**Exercise instructions:**
Each line below that contains "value" should be counted. Give only the total.

====

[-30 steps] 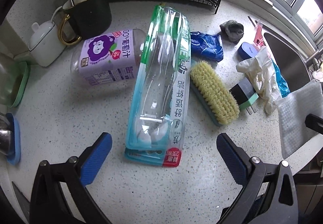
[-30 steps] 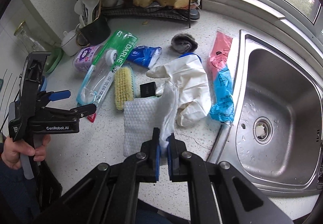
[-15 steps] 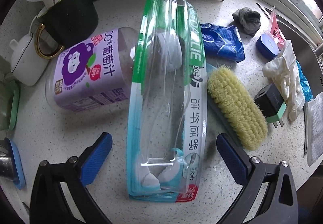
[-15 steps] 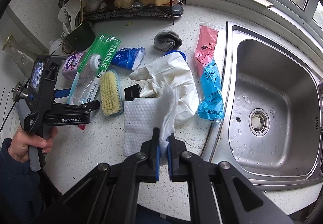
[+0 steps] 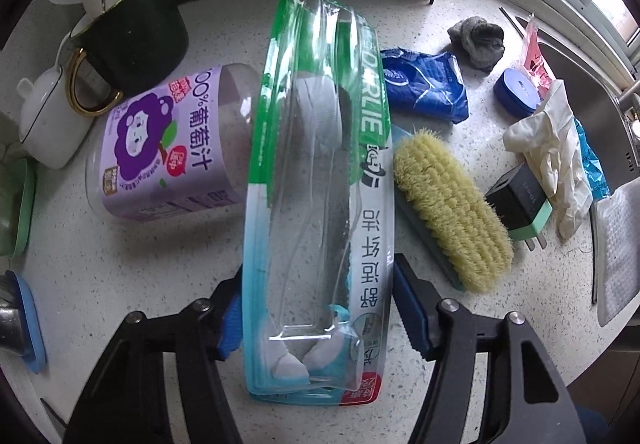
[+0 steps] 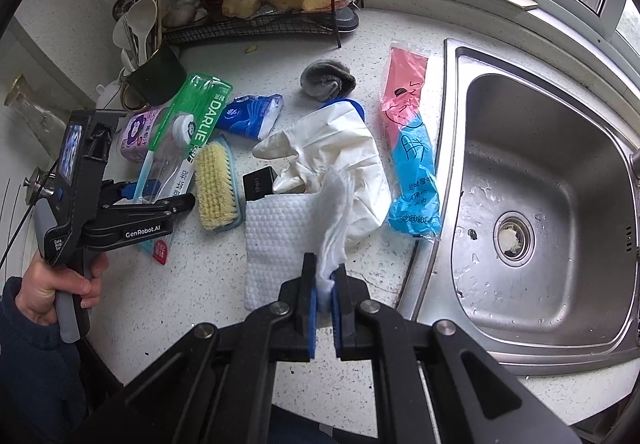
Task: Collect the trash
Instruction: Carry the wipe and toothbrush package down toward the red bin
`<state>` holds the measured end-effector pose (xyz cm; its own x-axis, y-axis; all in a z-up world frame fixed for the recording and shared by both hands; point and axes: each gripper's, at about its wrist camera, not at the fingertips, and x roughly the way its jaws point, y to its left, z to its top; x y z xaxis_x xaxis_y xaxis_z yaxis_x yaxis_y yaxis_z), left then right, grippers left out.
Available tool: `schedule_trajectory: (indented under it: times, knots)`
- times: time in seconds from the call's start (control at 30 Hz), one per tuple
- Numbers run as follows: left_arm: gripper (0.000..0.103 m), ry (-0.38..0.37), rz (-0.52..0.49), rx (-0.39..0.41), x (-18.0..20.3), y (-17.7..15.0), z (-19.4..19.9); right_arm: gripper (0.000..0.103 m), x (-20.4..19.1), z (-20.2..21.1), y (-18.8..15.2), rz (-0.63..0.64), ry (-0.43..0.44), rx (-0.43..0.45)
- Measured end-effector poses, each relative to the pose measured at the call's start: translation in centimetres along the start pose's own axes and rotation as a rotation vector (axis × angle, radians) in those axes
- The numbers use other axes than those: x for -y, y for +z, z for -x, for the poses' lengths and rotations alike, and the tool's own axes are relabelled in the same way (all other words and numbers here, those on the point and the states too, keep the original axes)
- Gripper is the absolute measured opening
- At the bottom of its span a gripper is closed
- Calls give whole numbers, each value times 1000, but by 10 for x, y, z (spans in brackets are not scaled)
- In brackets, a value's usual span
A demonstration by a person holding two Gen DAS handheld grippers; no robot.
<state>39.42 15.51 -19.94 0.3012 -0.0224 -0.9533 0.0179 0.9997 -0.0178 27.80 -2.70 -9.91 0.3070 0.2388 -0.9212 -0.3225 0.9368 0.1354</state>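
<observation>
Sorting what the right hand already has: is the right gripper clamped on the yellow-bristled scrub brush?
No. The right gripper pinches a white textured wipe cloth; the scrub brush lies apart on the countertop.

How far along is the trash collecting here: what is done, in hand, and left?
Done: nothing visibly binned. In hand: the right gripper pinches the wipe; the left gripper's jaws are closing around the toothbrush pack. Left: juice bottle, blue wrapper, gloves.

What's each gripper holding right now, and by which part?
Right gripper: shut on the white dimpled cloth, pinching its bunched-up near edge. Left gripper: jaws closing around the near end of the clear green-and-teal toothbrush package; firm contact cannot be told.
</observation>
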Motion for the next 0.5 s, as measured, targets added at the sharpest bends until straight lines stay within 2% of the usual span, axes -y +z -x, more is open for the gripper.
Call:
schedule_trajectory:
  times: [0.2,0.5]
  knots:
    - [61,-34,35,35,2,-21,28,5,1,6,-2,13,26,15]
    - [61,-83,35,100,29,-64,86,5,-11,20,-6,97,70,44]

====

**Output below:**
2